Some background for non-American readers: in May of 2021, the state of Texas enacted a law, referred to as Senate Bill 8 (SB8), that banned abortion after six weeks of pregnancy. The net effect of this is to ban almost all abortion in Texas, as most individuals who become pregnant will not know it until their pregnancy has developed beyond six weeks. Under existing American precedent, this action is blatantly unconstitutional, and enjoining its entry into force is a very simple and straightforward application of existing caselaw.
But existing caselaw never got applied. The day before the court of first instance was to conduct a hearing for a preliminary injunction, the court of appeals halted the hearing and stayed all further proceedings. The Supreme Court affirmed this decision, leaving no opportunity for the law to be prevented from entering into force.
So why did abortion advocates never get their chance to be heard in court? If this case is so easy, why did SB8 go into effect on Wednesday?
The answer lies in the procedural stance of the case challenging SB8 and “one weird” trick” the Texas legislature used to evade review of their actions. Because the challengers were attempting to enjoin the law before it went into effect, they sued state officials, arguing that they had no power to enact or enforce SB8. But the defendants had anticipated this, and the state of Texas had implemented a procedural irregularity in SB8 that they claimed immunized them from suit.
Instead of imposing a state-assessed and –enforced penalty for newly-illegal abortions, SB8 creates a private right of action against those who “aid and abet” illegal abortions. This means that private citizens can sue anyone who helps a patient obtain an abortion beyond the six-week cutoff. The doctor who performs it, the receptionist at the clinic, the Uber driver who drops the patient off at the clinic: all are proper defendants who are potentially liable for $10,000 in liquidated damages to anyone who files suit. Because of this, the state officials argued that they were not proper defendants because an injunction against them would not prevent enforcement of the law.

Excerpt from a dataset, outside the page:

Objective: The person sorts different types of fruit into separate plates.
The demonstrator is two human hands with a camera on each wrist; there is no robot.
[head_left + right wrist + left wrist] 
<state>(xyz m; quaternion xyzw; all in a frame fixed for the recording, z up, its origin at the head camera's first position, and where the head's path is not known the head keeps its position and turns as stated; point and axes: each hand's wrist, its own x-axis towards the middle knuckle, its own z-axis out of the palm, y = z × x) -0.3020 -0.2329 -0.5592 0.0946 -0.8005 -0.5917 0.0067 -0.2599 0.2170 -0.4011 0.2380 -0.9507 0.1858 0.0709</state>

This matters because unlike in many other places, the United States imposes relatively strict standing requirements even on constitutional claims. While in Israel the High Court of Justice requires no assertion of standing to challenge an unlawful state action, and in Ireland and the Commonwealth nations locus standi requires only that the plaintiff be harmed, in the United States the plaintiff must be able to allege that they were or imminently will be harmed by the defendant’s actions. A speculative injury is not enough, or one enacted through the wrong defendants’ actions. Thus, while the state can be expected to enforce its own laws, and therefore a plaintiff can allege injury if the state is enforcing the laws, a private right of action may never be realized. Any injury is speculative (according to the state of Texas, anyway).

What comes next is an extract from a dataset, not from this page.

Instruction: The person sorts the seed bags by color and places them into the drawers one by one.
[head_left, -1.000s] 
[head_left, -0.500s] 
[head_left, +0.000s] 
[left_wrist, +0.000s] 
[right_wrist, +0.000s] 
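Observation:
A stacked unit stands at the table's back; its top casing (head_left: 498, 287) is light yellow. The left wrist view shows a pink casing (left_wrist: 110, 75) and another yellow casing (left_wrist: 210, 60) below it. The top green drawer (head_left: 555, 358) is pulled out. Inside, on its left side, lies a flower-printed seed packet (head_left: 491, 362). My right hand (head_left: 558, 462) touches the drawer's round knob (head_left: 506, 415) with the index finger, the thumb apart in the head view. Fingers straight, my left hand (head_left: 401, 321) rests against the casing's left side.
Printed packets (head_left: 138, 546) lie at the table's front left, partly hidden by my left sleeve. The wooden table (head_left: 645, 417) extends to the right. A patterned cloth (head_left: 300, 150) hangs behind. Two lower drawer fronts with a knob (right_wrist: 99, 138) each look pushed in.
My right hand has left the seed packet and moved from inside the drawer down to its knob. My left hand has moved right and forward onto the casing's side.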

Using the private right of action to reduce the need for administrative enforcement capacity has a long and storied history in American law. With the exception of industrial relations law, all employment-law actions allow for a private right of action (as long as the enforcement agency passes on its own action), and many consumer protection laws and environmental laws allow for private lawsuits when the state apparatus chooses not to get involved. While the scope of this choice relatively unique in common-law administrative law, it’s hardly unheard of. Many Caribbean jurisdictions provide for private actions against employers brought in a special tribunal, as do Canadian jurisdictions in certain issues.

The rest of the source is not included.